Mr. Jopling : Those figures are all very well, but my hon. Friend must understand that many people other than those in Cumbria are complaining. The way in which the SSAs have been worked out taxes the loyalty of many of the Minister's supporters. As the hon. Member for Carlisle (Mr. Martlew) said, how can one possibly justify an SSA which says that spending on the fire service must be cut when the Home Office says that spending should be increased?

Mr. Heathcoat-Amory : I had hoped that in the closing minutes of the debate I could come to some of the specific points made. The review of SSAs for the fire service looked at many options. The approach that was finally adopted by my right hon. Friend the Secretary of State for the Environment has the support of my right hon. and learned Friend the Home Secretary, who is responsible for the fire services.

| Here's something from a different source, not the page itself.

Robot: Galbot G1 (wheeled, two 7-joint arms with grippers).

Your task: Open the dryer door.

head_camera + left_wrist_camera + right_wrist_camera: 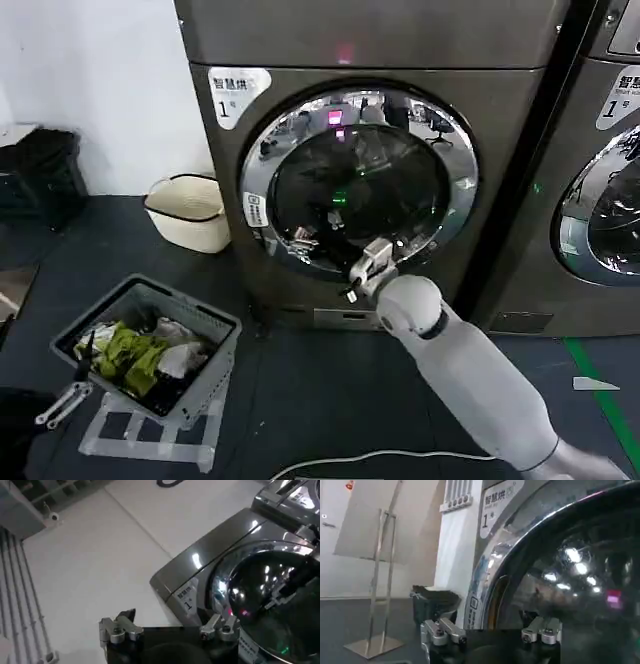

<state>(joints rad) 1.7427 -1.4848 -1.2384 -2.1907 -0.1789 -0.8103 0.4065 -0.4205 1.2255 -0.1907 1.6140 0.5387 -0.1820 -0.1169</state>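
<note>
The dryer [300,50] is a dark grey-bronze front-loader with a white "1" label [236,92] and a pink light [345,52]. Its dryer door [262,190], a wide chrome ring around dark domed glass, looks shut against the front. My right gripper [362,272] is at the lower part of the ring, open, its fingers spread close to the chrome. In the right wrist view this gripper [490,630] faces the ring's edge [492,565] and the dark glass [570,595]. My left gripper [62,400] hangs low at the left, open, and from its wrist view [169,629] the dryer door [270,595] is far off.
A grey laundry basket [215,330] holding clothes stands on the floor front left. A cream basket [190,215] sits by the dryer's left side, with a black crate [40,175] further left. A matching machine [600,180] adjoins on the right. A white cable [380,458] lies on the floor.
</note>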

Although the SSA for an authority is made up of a number of elements, we do not ask authorities to compare their expenditure with those elements service by service. It is the overall comparison between spending and SSA that is important. Local authorities retain discretion to set their overall level of spending and to decide how that should be distributed across the services that they should provide. Cumbria will see a 7.3 per cent. increase between its SSA for 1990-91 and its equivalent SSA for 1989-90 GRE.

I welcome this chance to debate the matter in detail. I hope that I have covered all the points raised by the hon. Member for Carlisle, but I shall write to him on any that I have failed to cover. I am satisfied that the new system of SSAs is simpler and more understandable than the old system of GREs and that the result for Cumbria is fair. It is for Cumbria county council to examine its expenditure plans and to play its part in setting a reasonable community charge.

Question put and agreed to.

Adjourned accordingly at three minutes to Eleven o'clock.